EXERCISE DETAILS
Write out every line below that includes the word "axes".

***

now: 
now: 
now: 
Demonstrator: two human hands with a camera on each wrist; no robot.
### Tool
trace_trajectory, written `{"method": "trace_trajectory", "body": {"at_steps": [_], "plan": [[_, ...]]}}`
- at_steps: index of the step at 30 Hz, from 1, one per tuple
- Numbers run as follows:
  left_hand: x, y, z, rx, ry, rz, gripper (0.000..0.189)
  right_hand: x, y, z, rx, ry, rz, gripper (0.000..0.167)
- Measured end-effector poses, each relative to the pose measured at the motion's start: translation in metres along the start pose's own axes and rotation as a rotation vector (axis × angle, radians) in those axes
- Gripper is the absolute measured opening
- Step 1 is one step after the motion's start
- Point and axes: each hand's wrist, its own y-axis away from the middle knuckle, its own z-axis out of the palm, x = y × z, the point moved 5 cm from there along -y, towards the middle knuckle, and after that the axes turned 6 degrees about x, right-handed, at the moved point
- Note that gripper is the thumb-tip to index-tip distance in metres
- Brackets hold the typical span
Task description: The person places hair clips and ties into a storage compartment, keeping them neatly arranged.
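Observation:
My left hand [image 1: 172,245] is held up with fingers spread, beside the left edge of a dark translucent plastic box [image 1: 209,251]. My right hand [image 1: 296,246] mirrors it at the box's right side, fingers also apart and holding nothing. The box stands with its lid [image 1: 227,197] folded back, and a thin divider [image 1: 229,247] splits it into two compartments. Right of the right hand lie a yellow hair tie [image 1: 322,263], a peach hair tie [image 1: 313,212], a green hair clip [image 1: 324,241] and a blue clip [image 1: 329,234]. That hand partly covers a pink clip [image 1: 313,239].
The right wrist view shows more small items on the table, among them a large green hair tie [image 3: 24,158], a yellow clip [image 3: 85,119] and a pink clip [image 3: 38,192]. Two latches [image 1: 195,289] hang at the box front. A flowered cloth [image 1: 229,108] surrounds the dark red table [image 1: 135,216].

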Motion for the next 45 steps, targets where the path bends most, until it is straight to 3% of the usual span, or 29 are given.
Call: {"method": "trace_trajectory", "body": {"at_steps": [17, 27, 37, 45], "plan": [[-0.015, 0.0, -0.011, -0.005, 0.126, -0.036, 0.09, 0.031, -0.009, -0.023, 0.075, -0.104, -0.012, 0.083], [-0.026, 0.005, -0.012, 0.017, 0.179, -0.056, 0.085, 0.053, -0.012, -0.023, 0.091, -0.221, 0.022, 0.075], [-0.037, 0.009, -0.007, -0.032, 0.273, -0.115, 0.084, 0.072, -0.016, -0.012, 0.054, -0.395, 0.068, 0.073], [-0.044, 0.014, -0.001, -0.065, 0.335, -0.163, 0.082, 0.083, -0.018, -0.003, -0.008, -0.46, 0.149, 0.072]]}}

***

OUTPUT OF THE TASK
- Measured end-effector poses, each relative to the pose measured at the motion's start: translation in metres along the start pose's own axes and rotation as a rotation vector (axis × angle, radians) in those axes
- Point and axes: each hand's wrist, its own y-axis away from the middle knuckle, its own z-axis out of the palm, x = y × z, the point moved 5 cm from there along -y, towards the middle knuckle, and after that the axes turned 6 degrees about x, right-handed, at the moved point

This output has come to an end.